Entre le 1er mars 2025 et le 21 janvier 2026, 1 243 personnes ont été tuées et 738 blessées lors de 141 frappes de drones documentées à Port‑au‑Prince et dans l’Ouest d’Haïti. Human Rights Watch précise que de nombreuses victimes étaient des enfants et des adultes sans lien avec des groupes criminels.
Le 20 septembre 2025, un drone a explosé près du complexe Nan Pak à Simon‑Pelé, tuant dix civils dont neuf enfants. Ces frappes s’inscrivent dans une série d’attaques armées menées dans des zones densément peuplées.
Les vidéos analysées montrent des drones quadricoptères frappant des personnes et des véhicules. Elles confirment l’usage répété de drones dans des quartiers habités, avec des explosions mortelles.
Les habitants vivent dans la peur permanente et limitent leurs déplacements. « Je prie pour que les drones ne survolent plus notre quartier », raconte un commerçant de Martissant.
Le Bureau intégré des Nations Unies en Haïti indique que ces frappes sont menées par une force opérationnelle créée par le Premier ministre Fils‑Aimé. Vectus Global, société militaire privée, apporte un soutien opérationnel.

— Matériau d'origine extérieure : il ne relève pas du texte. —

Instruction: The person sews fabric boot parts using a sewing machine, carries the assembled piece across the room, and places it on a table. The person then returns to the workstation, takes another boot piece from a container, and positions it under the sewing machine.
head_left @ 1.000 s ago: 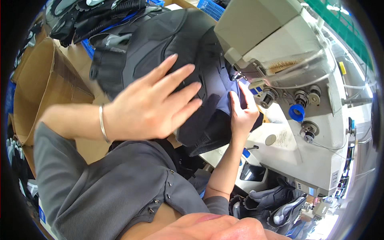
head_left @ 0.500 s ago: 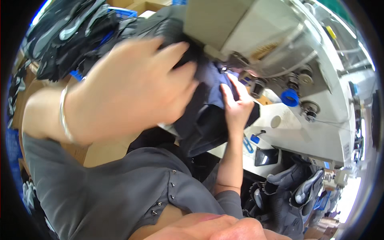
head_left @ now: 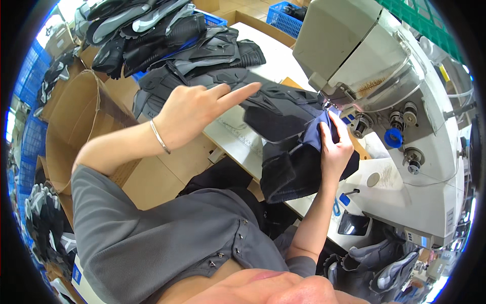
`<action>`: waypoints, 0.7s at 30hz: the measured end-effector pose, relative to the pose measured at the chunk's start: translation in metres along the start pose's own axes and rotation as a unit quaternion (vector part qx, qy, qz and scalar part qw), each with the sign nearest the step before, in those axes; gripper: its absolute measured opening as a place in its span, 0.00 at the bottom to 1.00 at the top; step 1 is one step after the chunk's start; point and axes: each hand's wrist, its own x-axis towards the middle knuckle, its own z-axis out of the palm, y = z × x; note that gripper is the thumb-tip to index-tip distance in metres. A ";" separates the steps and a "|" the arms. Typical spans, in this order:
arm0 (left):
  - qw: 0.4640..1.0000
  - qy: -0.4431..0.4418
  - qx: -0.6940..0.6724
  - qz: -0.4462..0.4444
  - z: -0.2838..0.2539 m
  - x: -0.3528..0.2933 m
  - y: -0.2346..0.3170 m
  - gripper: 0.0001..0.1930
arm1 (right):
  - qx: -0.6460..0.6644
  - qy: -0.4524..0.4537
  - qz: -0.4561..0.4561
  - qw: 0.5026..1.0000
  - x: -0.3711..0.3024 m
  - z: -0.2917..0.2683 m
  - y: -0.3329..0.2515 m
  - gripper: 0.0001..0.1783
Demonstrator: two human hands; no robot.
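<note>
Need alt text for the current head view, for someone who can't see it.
A person's right hand touches bluish fabric by the needle area of a pale sewing machine, while the left hand, one finger extended, appears over dark padded material. Beyond are piled black-and-grey pieces; an open cardboard box stands at left.

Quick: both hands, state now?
Left hand: index finger extended, others curled; hold cannot be told.
Right hand: fingers touching smooth blue-violet fabric, thumb apart; grip unclear.
</note>
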 end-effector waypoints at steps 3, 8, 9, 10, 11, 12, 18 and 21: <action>0.992 0.034 0.080 0.087 -0.048 0.024 0.001 0.29 | 0.003 0.027 -0.045 0.999 0.003 0.002 0.006 0.16; 0.953 0.083 0.207 0.206 -0.081 0.057 0.009 0.22 | 0.044 0.070 -0.114 0.990 0.004 0.010 0.022 0.16; 0.929 0.085 0.267 0.241 -0.080 0.060 0.008 0.17 | 0.033 0.069 -0.111 0.991 0.004 0.010 0.023 0.16; 0.900 0.086 0.326 0.275 -0.079 0.062 0.007 0.12 | 0.030 0.071 -0.109 0.991 0.004 0.009 0.020 0.16; 0.885 0.094 0.360 0.280 -0.081 0.060 0.007 0.13 | 0.019 0.055 -0.087 0.994 0.004 0.008 0.015 0.16; 0.885 0.095 0.359 0.281 -0.082 0.060 0.005 0.13 | 0.009 0.038 -0.064 0.997 0.004 0.007 0.009 0.16; 0.891 0.222 0.276 0.285 -0.038 0.058 -0.030 0.19 | -0.005 0.065 -0.062 0.996 0.003 0.005 0.021 0.16; 0.955 0.180 0.155 0.179 0.020 0.040 -0.039 0.23 | -0.002 0.068 -0.044 0.997 0.003 0.009 0.027 0.21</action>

Human Rights Watch appelle à des enquêtes transparentes et à la responsabilité des auteurs. L’organisation souligne que les familles doivent être indemnisées et que les civils doivent être protégés.
Les experts rappellent que le droit international interdit l’usage délibéré et létal de la force contre des civils. Ils insistent sur le fait que toute future opération de drones doit être strictement encadrée afin de respecter les normes de protection de la vie humaine.